Wednesday, September 26, 2012

Up North

I've been in Mozambique the last couple of days, just on holiday with a few friends. We drove up to Ponta from Durban, and there on the stretch of road after Hluhluwe in rural KwaZulu Natal, my road rage shifted from its usual tingle to a full-blown fireworks display. It wasn't the cars, no-no, it was the speed bumps. One set after another. It was 6:30am, we'd been driving since 3am and I was exhausted, so kilometres of speed bumps: close to the last thing I wanted to experience at that moment in my life. I was about to explode out of my head, and then, we started seeing the kids. Neatly uniformed little people, walking down the road in bundles of two and three. Over the course of an hour, we must have driven past hundreds of kids in their bright school uniforms, most without schools bags; an unnecessary expense I suppose.

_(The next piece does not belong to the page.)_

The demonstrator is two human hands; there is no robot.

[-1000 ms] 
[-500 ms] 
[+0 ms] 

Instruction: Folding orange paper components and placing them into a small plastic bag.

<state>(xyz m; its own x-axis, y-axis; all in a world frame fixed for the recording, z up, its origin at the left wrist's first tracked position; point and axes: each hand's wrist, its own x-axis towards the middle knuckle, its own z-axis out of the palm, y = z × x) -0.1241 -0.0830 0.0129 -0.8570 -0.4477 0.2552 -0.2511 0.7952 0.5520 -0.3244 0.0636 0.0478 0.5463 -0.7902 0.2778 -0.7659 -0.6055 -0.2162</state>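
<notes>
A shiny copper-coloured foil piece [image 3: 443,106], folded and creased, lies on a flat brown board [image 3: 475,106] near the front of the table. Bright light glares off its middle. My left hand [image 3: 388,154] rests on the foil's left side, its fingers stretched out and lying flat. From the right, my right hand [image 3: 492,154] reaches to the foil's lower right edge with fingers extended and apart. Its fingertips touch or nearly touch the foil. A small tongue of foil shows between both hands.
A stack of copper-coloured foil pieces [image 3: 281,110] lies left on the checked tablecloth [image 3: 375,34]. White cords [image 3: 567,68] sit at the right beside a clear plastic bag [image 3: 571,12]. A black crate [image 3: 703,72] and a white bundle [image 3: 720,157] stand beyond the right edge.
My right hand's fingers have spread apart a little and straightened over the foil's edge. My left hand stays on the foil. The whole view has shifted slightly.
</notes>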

"Shoh, it's early though."
"Ya, I wonder where they're walking from."
Bottles and I can do the math: if school starts at 8am, maybe 7:30am, these kids are spending at least an hour walking to school.

We drive past some of the schools. We know that they're schools because they have signs outside, the school name above the Coca-Cola logo. There's a lot of sand, not so many windows. Not so many cars either, even after 7:30, when you'd expect the teachers to be at school. Another friend, sitting in the backseat, articulates what we're all thinking: "Why do the kids even bother going?"
Rural KZN. We drive past the "Big Farmer" kiosk, cement bricks.
"What else is there to do?" I reply.

Ponta is also rural. Rural and poor. We went out to a bar called Fernando's, got into a conversation with some guys from Pretoria. The one boytch told me that "us" Afrikaners need to stand together to protect the Boer culture. That's nice, white supremacy is alive and well there on the other side of my Raspberry and Rum. I didn't know where to start, so I just stopped talking to him. I forget, very often, that the bubble in which I live--where big words like equality, freedom, human dignity and the rest of the constitutional Brady Bunch, are you know, just assumed--is just that: a bubble.

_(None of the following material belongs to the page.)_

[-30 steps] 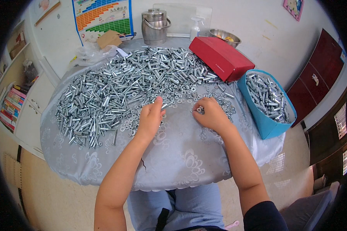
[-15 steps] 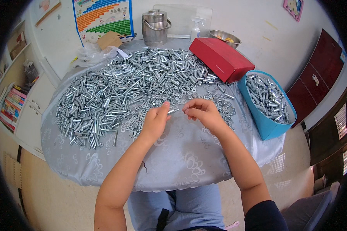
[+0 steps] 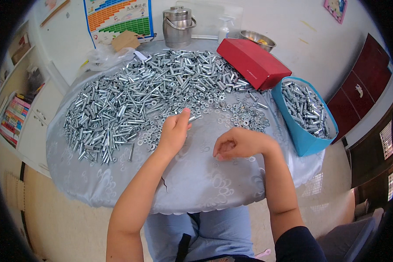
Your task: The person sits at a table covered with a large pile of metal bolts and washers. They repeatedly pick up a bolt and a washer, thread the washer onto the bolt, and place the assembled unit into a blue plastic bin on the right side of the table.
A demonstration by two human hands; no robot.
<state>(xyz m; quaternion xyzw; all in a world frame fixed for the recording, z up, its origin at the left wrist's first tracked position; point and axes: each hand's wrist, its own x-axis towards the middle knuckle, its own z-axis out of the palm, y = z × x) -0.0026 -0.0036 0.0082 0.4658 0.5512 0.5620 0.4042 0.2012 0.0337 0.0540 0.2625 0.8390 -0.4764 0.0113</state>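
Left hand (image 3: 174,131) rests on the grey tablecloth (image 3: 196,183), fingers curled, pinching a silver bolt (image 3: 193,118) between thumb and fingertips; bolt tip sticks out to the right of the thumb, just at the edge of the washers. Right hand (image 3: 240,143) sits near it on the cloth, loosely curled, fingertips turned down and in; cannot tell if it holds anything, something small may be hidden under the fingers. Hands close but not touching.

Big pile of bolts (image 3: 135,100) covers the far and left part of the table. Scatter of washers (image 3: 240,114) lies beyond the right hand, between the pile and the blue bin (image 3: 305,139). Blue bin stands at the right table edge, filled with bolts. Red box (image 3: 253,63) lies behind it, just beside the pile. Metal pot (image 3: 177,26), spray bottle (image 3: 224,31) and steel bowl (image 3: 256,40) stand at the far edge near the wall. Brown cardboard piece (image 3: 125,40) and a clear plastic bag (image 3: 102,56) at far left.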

Other than its visitors, Ponta is great. Postcard beaches, warm water, tropical ambience and kickass peri-peri and prego chicken according to Bottles.

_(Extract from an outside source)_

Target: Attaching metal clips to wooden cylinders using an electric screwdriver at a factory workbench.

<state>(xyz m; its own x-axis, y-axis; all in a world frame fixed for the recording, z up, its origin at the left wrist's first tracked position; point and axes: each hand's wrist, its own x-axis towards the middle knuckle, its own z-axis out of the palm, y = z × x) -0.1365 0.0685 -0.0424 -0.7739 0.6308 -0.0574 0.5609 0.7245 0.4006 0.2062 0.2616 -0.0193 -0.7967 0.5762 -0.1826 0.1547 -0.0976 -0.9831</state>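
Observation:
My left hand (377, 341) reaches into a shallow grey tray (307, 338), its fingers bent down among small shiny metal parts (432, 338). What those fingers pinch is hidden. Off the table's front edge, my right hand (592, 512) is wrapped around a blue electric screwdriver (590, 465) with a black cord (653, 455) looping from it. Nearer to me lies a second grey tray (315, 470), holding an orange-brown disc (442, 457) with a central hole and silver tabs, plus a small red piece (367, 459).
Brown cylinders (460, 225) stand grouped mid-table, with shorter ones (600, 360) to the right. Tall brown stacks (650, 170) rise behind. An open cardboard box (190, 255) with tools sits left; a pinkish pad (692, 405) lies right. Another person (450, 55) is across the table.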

Yesterday was back to work. My friend, a primary school teacher in Soweto, messaged last night to say that not one of her Grade 6 students passed their ANAs (Annual National Assessments). Miss Jay, as her kids call her, feels less than inspired. So do I to be honest. And I'm an annoyingly optimistic idealist most of the time.

Holiday: it's meant to be good for the soul right?

1 comment:

  1. "Holiday: it's meant to be good for the soul right?" - think I share your sentiments one that one...

    and the prego rolls were gross, regardless of what Bot says!